This piece was written for the magazine, The Middle East in London, about two weeks before the government erased the graffiti on Muhammad Mahmoud st.
Muhammad Mahmoud Street is one of the ten
roads that feed into Tahrir Square. It
is home to the beautiful old campus of the American University in Cairo and,
therefore, to the all the most expensive cafes in Downtown Cairo.
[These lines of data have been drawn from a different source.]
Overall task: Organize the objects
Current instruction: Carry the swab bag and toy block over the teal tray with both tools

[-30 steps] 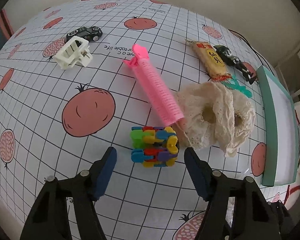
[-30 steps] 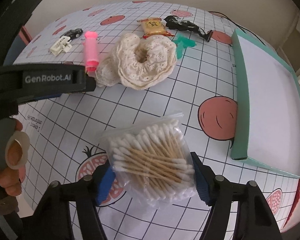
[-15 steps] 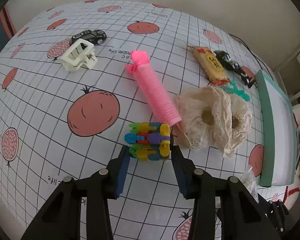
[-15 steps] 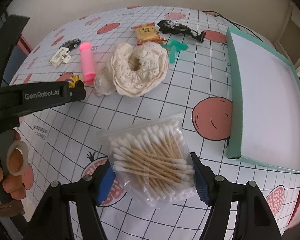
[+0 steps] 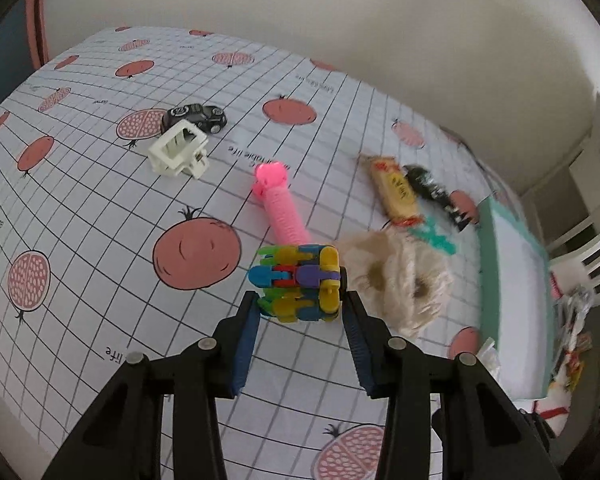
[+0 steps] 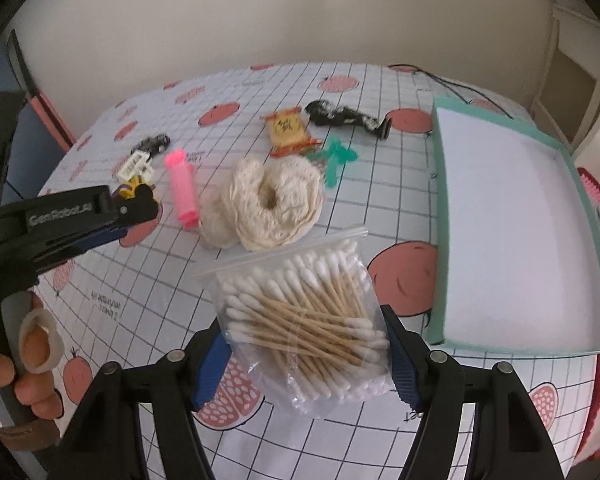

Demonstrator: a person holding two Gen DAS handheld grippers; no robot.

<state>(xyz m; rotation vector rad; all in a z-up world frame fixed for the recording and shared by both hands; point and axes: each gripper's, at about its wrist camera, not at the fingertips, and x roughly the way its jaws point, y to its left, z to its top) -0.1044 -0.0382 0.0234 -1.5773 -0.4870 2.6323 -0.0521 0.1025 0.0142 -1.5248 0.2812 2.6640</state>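
Multicoloured block toy (image 5: 298, 283); pink roller (image 5: 282, 208); cream scrunchie (image 6: 268, 204); teal-rimmed white tray (image 6: 516, 236).

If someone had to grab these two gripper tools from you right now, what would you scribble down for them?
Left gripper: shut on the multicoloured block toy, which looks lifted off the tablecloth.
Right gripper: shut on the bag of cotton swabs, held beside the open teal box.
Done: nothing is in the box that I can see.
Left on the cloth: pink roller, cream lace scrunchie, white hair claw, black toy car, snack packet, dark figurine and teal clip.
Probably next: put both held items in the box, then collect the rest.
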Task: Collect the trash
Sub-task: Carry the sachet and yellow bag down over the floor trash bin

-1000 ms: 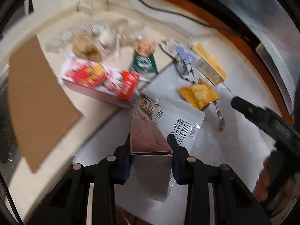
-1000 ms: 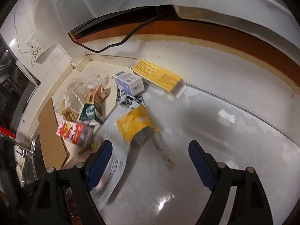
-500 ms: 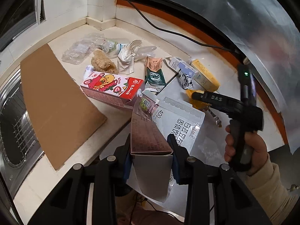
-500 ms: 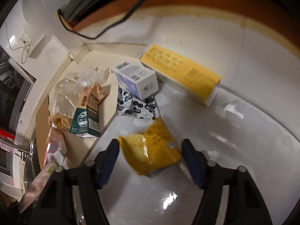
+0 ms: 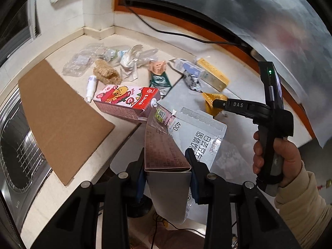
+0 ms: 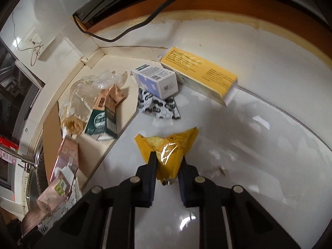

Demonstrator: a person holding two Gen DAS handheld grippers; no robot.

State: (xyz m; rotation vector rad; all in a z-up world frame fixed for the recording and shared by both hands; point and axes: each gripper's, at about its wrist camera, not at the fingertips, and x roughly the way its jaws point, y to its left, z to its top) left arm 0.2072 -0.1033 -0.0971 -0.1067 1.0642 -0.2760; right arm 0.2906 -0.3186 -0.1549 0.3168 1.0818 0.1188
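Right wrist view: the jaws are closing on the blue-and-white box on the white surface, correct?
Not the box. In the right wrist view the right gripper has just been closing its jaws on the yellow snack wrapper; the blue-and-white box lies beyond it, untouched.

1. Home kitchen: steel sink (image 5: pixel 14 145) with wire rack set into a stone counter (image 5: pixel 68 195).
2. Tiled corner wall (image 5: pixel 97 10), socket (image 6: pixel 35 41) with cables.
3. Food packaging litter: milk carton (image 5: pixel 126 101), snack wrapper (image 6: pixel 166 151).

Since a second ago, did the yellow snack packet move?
Yes. In the right wrist view the yellow snack packet lay open-jawed ahead, near the yellow box; the right gripper has just closed on it, crumpling it.
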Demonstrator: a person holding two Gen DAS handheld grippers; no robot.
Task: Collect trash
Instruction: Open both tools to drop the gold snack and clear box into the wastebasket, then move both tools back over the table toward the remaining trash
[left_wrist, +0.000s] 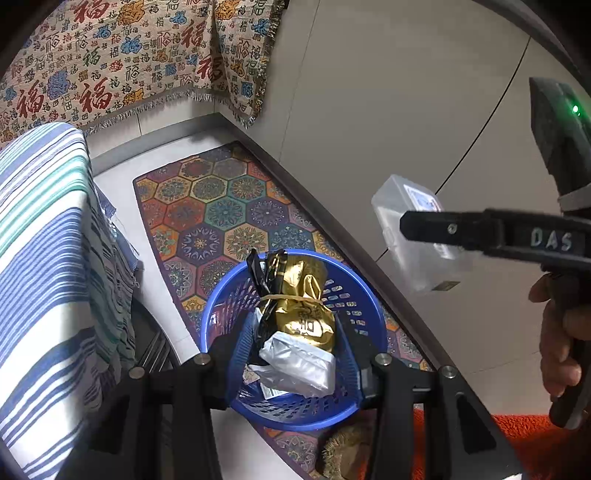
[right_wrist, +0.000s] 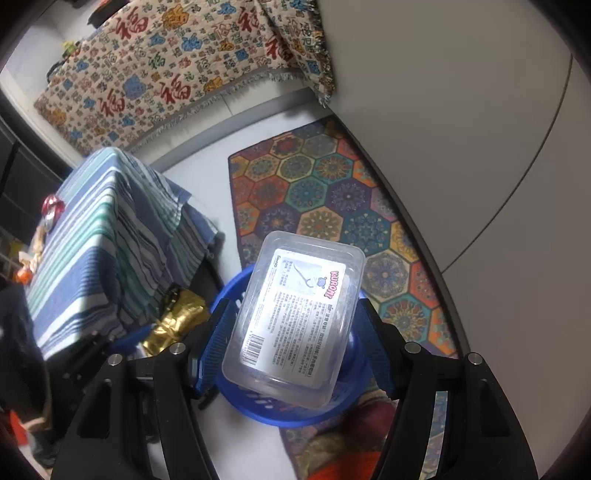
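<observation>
Currently, notes run left to right across the scene.

Striped cloth: a blue, white and green striped fabric cover (right_wrist: 110, 229) drapes a block at far left; small red and orange items sit on it, too blurred to name.

Left gripper (left_wrist: 291, 354): closed on a gold foil bag with black trim (left_wrist: 299, 306) and a crumpled silver-white plastic wrapper (left_wrist: 299, 365), both pinched between its blue pads and hanging over the round blue perforated plastic basket (left_wrist: 354, 299).

Handling, foil bundle: judged light, soft and crinkly, slippery on the surface; a rubber band cinches the bag's waist, and that looks like the firmest place to hold.

Basket position: on a hexagon-patterned multicolour rug (right_wrist: 332, 192), on pale floor beside a grey wall.

Right gripper (right_wrist: 295, 332): clamped across the long sides of a clear rectangular plastic box with a printed label (right_wrist: 295, 314), tilted above the basket.

Handling, box: judged rigid but thin-walled and light, smooth enough to slide; a squeeze at mid-length across the narrow width suits it, and hard pressure could crack it.

Writing: box label reads "KUROMI" in red, with a barcode and dense small print I cannot read. "DAS" shows on the right gripper's body in the left wrist view. The beige fringed throw (left_wrist: 122, 55) behind repeats the character 福.
</observation>
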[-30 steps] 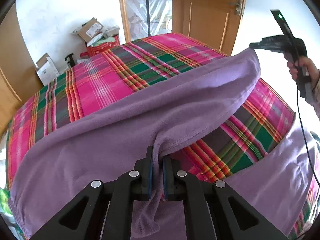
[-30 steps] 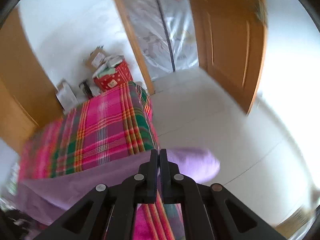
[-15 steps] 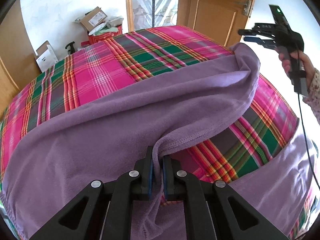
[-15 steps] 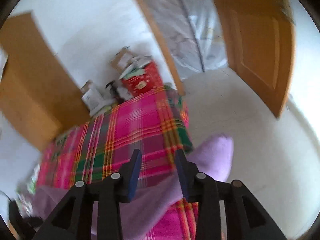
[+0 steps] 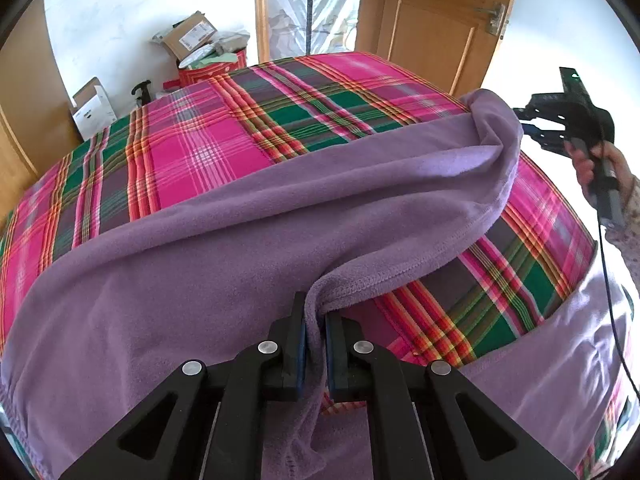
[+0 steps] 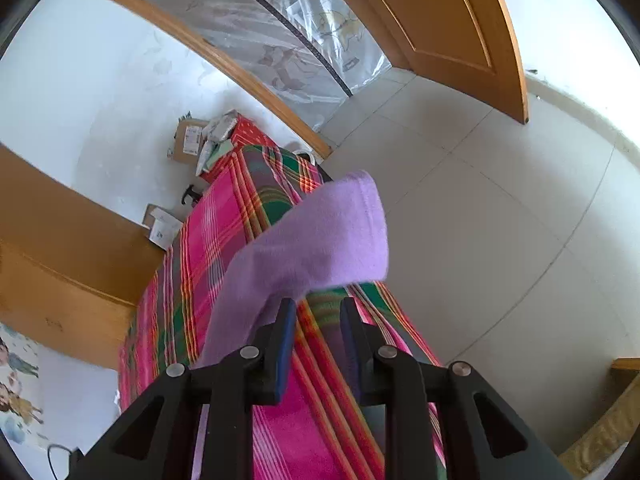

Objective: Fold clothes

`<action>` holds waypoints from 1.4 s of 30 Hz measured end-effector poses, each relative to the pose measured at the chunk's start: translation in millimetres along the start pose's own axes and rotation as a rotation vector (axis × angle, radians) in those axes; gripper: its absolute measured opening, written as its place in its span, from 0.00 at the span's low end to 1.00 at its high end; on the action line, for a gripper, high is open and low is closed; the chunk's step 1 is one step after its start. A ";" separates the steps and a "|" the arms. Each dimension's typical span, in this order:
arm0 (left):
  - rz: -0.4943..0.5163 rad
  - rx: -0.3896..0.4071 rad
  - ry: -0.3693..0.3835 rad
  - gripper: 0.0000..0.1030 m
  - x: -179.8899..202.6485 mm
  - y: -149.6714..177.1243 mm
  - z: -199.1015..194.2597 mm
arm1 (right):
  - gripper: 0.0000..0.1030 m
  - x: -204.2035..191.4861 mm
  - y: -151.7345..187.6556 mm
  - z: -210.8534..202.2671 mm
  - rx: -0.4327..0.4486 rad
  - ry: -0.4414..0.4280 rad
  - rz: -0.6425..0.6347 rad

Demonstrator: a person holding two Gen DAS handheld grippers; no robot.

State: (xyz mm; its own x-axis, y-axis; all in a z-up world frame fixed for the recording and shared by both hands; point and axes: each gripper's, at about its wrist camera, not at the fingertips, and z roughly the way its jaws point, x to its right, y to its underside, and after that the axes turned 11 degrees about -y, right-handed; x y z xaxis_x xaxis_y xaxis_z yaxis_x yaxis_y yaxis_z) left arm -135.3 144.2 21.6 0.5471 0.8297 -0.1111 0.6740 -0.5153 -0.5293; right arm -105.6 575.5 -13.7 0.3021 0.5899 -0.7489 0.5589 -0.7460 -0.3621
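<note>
One big bed [image 5: 224, 152] fills most of the room, dressed in a pink, green and orange plaid cover, and across it lies the purple fleece blanket [image 5: 248, 248], folded back on itself so that a doubled band runs from the near left side up to the far right corner of the mattress. A lower layer of the same blanket hangs over the near right edge of the bed. Behind the bed stand a wooden door [image 5: 436, 28], a plastic-draped doorway, and a heap of cardboard boxes [image 5: 192, 38] against the white wall beside a red patterned box.

The left gripper [image 5: 315, 344] is clenched on a gathered, stitched hem of the blanket, with fabric bunched between its blue pads and a tail of fleece hanging below.

The right gripper [image 6: 318, 316] (seen from the left camera out at the far corner, in a person's hand [image 5: 592, 164]) has let go: its jaws stand apart and have just been narrowing again, with only plaid cover showing between them. The blanket's raised corner [image 6: 320, 240] lies just ahead and to the left of its fingers, brushing the left one's outer side as far as I can tell.
</note>
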 end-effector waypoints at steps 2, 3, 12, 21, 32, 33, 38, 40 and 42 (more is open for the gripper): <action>0.000 -0.001 0.001 0.08 -0.2 -0.2 0.8 | 0.27 8.4 -1.8 2.9 0.021 -0.035 0.042; 0.000 -0.003 0.001 0.08 -0.5 -0.6 1.6 | 0.31 9.5 -3.0 7.1 0.015 -0.024 0.042; -0.004 -0.004 0.003 0.08 -1.4 -1.4 4.4 | 0.19 7.0 -10.2 30.7 -0.003 -0.016 0.033; 0.008 0.001 -0.005 0.07 0.7 1.2 -2.1 | 0.06 -4.1 -15.5 -3.1 0.042 0.107 -0.085; 0.051 0.014 -0.004 0.07 11.2 8.9 -22.2 | 0.06 8.6 -11.6 -68.6 0.058 0.162 -0.109; 0.058 0.010 -0.005 0.07 12.7 11.1 -22.9 | 0.06 10.5 -8.1 -71.3 0.051 0.166 -0.114; 0.105 -0.014 0.004 0.07 19.4 20.2 -22.7 | 0.07 25.5 14.7 -68.2 -0.013 0.283 -0.173; 0.119 -0.024 0.001 0.07 21.8 21.4 -20.9 | 0.08 30.1 23.5 -56.2 -0.076 0.342 -0.202; 0.138 -0.035 -0.001 0.07 24.6 22.5 -19.6 | 0.09 26.2 28.6 -49.3 -0.090 0.414 -0.258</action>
State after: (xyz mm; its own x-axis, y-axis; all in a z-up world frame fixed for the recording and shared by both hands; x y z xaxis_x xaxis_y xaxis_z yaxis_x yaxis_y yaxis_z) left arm -96.9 148.8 23.3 0.6350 0.7507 -0.1820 0.6092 -0.6316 -0.4795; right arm -43.6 584.8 -16.3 0.4168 0.8385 -0.3511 0.7146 -0.5409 -0.4436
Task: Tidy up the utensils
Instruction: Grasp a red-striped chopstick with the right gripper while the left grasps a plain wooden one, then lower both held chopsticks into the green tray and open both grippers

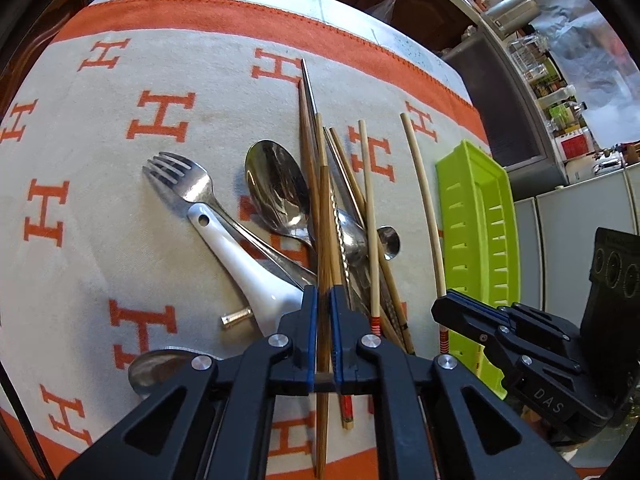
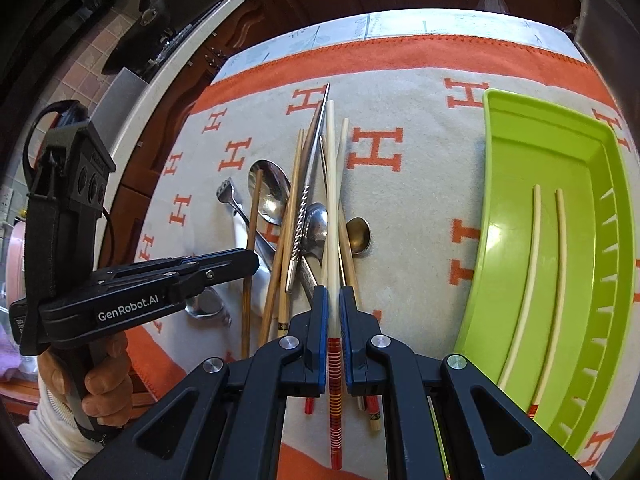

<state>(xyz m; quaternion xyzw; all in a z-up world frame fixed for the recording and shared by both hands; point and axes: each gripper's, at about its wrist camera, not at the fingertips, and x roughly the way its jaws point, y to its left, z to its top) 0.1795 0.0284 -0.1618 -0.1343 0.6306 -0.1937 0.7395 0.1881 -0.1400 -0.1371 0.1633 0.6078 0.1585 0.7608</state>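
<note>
Over the orange-patterned cloth, your left gripper clamps a brown wooden chopstick; your right gripper clamps a cream red-banded chopstick, lime-green plastic tray at three o'clock.

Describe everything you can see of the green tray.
The green tray is a long, shallow rectangular basket, apparently glossy lime plastic, with a row of slots along its side wall. It lies flat on the orange-and-cream cloth, to the right of the utensil pile. Two pale chopsticks lie lengthwise inside, side by side. Neither gripper touches it.

Black claws w/ blue pads, silver screws; "GenRobot.AI" marking; white sleeve.
</note>
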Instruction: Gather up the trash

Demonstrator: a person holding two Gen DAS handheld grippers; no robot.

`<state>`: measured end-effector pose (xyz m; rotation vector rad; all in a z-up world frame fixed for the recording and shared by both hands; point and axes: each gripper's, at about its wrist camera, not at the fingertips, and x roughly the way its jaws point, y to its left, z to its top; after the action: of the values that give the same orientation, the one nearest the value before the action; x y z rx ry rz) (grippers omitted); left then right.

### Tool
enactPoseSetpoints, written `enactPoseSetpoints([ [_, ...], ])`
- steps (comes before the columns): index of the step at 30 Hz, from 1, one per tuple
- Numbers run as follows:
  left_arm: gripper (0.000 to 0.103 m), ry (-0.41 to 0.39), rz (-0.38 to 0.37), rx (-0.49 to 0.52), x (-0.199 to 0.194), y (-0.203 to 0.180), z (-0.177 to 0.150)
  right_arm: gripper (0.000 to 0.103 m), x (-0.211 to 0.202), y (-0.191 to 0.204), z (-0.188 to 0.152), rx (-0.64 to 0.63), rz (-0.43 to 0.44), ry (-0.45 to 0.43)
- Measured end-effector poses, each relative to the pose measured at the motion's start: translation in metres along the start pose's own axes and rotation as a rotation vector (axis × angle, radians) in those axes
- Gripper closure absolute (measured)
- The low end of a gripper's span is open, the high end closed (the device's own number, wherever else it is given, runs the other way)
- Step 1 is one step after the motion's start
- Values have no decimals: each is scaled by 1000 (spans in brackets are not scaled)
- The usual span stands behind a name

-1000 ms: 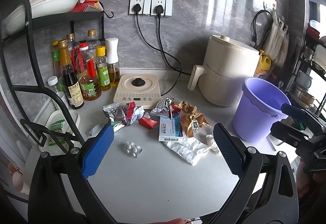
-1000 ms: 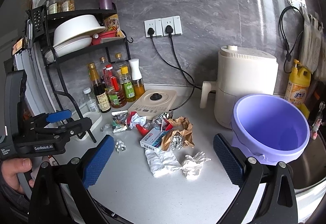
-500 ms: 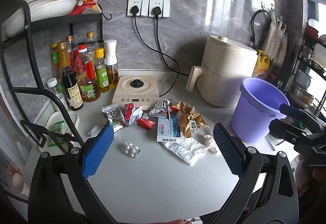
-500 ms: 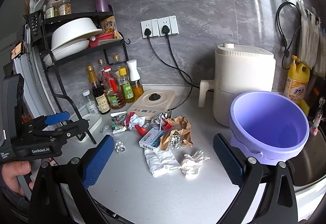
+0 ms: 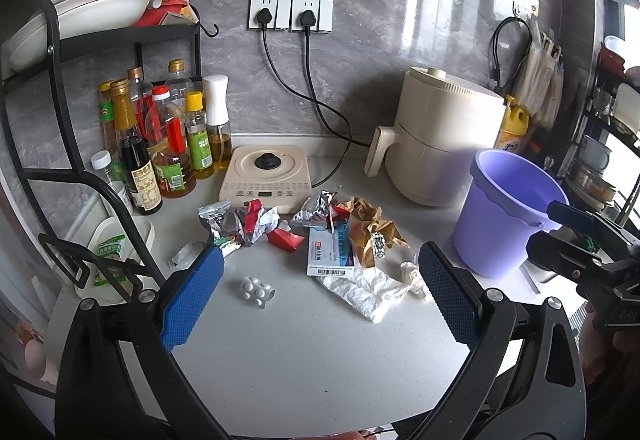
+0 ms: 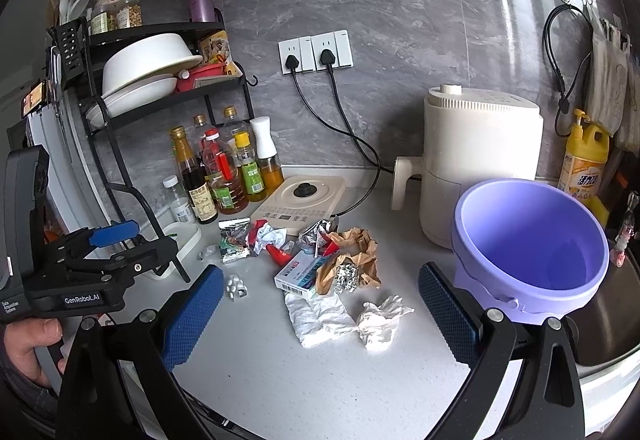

It was also the theatre for the biggest
street battle in Egypt since Mubarak’s fall.
Over five freezing nights in November the police killed more than 70
people and Tahrir transformed itself into an enormous field hospital. Now, Egypt’s newly emerged graffiti artists have
converged to make the long unbroken walls of the street sing with beautiful,
heartbreaking, ever-changing murals.
Pharaonic figures spelling out timeless lessons for good governance make
way for a fallen sheikh’s guiding hands and Christian angel’s wings, while huge
Islamic calligraphy curls up and around the faces of the overwhelmingly young,
smiling martyrs and down again to angrily sprayed stencils calling for freedom
for the imprisoned and justice for the dead.
This is where I come when I need reminding
that our strength comes from the combination of countless small, individual
contributions to the collective cause.
Here is where I know that the revolution is more than street protests,
more than battles with the police, more than the presidency, more than American
foreign policy. Here I know that the
revolution is, in the end, about the pent-up beauty that’s been released into
this country.
It is both an obvious and a very
difficult lesson to learn. But,
to be successful, the revolution has to constantly remember it,
has to be both mass street protests and smaller, personal acts of protest. The unionizing nurse, the striking worker. The
two nourish each other, push each other forward.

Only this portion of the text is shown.